Dan Lanciani wrote:
>
> "Tony Hain" <[EMAIL PROTECTED]> wrote:
>
> |That said, there are multiple parts to the isolation issue, and even though
> |most NAT implementations combine them, the discussion will be more
> |constructive to keep them separate.
>
> I used to believe this, but I recently came to the realization that isolation
> from provider address policy is a single issue.
Perhaps, but it is not an issue to which NAT is the only answer. In IPv6 we have
enough address space to solve it without NAT.
This is one more round in a circular argument. Yes, there is more than ample address space, but there is a common perception that there is not ample routing space.
It seems to me that there are a set of very loosely coordinated efforts in this space, that are all, ultimately, directed at the same issue - attempting to avoid placing fatal pressure of the routing system.
On the one hand there is an effort to constrain the supply of discretely routeable elements through: policy constraints on the allocation of provider independent address space, use of "private" address space coupled with public NATs, consideration of various forms of scoped address architecture, and use of tunnelling and encapsulation.
At the same time we're attempting to drive an effort to improve the scale of the routing system through a number of research related efforts that attempt, in various ways, to scale routing by looking at the routing domain as a synchronized discovery of topology, policy and address prefix reachability.
At the same time we see vendors making continual improvements in router architectures and their components that lift the practical ceiling of routing capability at a scale that appears to continue to track a reasonable approximation of Moore's Law.
Coupled with continual improvement in operational environments that have, on the whole, created improvements in the stability of the routing environment.
I have the _personal_ impression that we've managed to overdamp the supply of address prefixes such that the current routing system is now situated very comfortably within the current capabilities of the routing system and the underlying active network elements, but at the cost of increasing application complexity in a world of NATs, dual protocol stacks, multi-homing, mobility, and so on.
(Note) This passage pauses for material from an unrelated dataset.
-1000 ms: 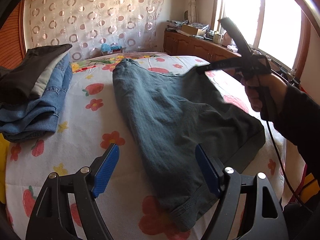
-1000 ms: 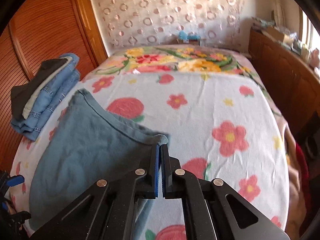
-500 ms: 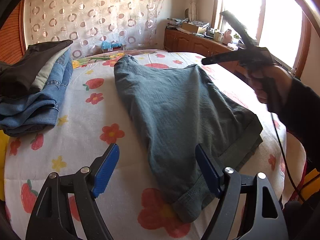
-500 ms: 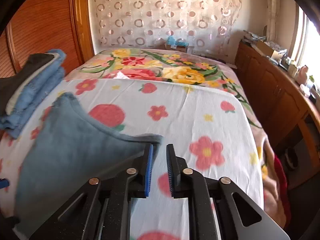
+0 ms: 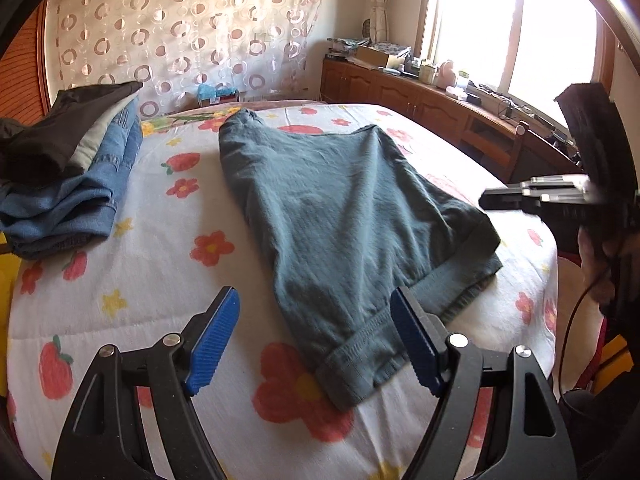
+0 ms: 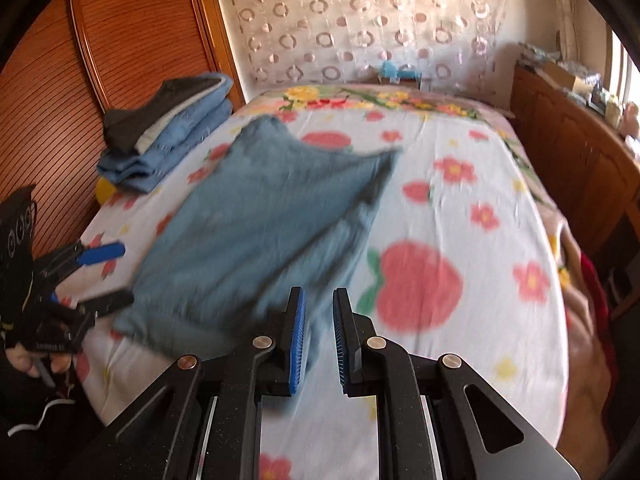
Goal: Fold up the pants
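The grey-green pants lie folded on the bed, spread flat over the white bedspread printed with red flowers and strawberries. One narrow end reaches toward the far side of the bed; the ribbed hem end lies nearest the left gripper, doubled so that a lower layer shows along the right edge.

The left gripper hovers over the near edge of the bed with its blue-padded fingers spread wide apart. The hem corner of the pants sits in the gap between them, but neither pad touches the cloth.

The right gripper is off to the right of the pants, held above the bedspread. Its fingers stand a narrow gap apart after just opening, and nothing is between them. In the left wrist view it appears as a dark blurred shape at the right edge, held in a hand with a cable hanging below.

A pile of folded clothes rests at the left side of the bed, well apart from the pants: blue jeans at the bottom, a pale layer and a black garment on top. A wooden cabinet runs under the bright window.
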The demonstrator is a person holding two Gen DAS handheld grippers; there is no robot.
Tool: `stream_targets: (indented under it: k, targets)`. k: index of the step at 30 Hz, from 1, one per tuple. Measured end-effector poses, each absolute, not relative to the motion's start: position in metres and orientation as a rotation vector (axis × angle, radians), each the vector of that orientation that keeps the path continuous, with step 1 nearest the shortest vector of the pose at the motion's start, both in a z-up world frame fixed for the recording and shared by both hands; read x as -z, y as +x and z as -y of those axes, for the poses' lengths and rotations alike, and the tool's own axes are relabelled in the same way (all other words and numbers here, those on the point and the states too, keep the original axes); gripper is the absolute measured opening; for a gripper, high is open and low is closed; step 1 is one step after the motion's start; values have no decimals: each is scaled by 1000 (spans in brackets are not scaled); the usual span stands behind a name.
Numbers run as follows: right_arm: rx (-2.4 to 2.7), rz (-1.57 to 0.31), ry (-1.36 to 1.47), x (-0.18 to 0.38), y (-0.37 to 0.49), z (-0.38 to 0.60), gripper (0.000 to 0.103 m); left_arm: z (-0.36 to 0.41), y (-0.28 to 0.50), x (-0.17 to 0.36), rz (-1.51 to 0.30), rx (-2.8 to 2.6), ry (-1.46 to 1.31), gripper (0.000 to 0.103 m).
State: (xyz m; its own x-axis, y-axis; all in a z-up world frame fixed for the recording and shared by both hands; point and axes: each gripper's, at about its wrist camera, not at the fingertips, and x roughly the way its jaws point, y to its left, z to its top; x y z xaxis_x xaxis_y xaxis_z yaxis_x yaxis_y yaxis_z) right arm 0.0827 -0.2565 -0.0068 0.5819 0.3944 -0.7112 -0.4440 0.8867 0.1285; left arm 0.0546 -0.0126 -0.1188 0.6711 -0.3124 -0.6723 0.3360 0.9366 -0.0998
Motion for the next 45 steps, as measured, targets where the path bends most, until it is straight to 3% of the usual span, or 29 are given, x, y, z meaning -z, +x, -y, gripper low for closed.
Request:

Its not entirely clear to me that this approach scales. My impression is that we've not managed to push the scaleability of routing technology at the same time, so we've fixated, perhaps too far, on applying constraints within the address system and paying the cost through increasing application and service architecture complexity.
If we had more confidence in the ability to scale the routing system we could look beyond the relative merits of various forms of application of address system constraints and strike a better balance between carrying the load of further network scaling between the routing and addressing systems.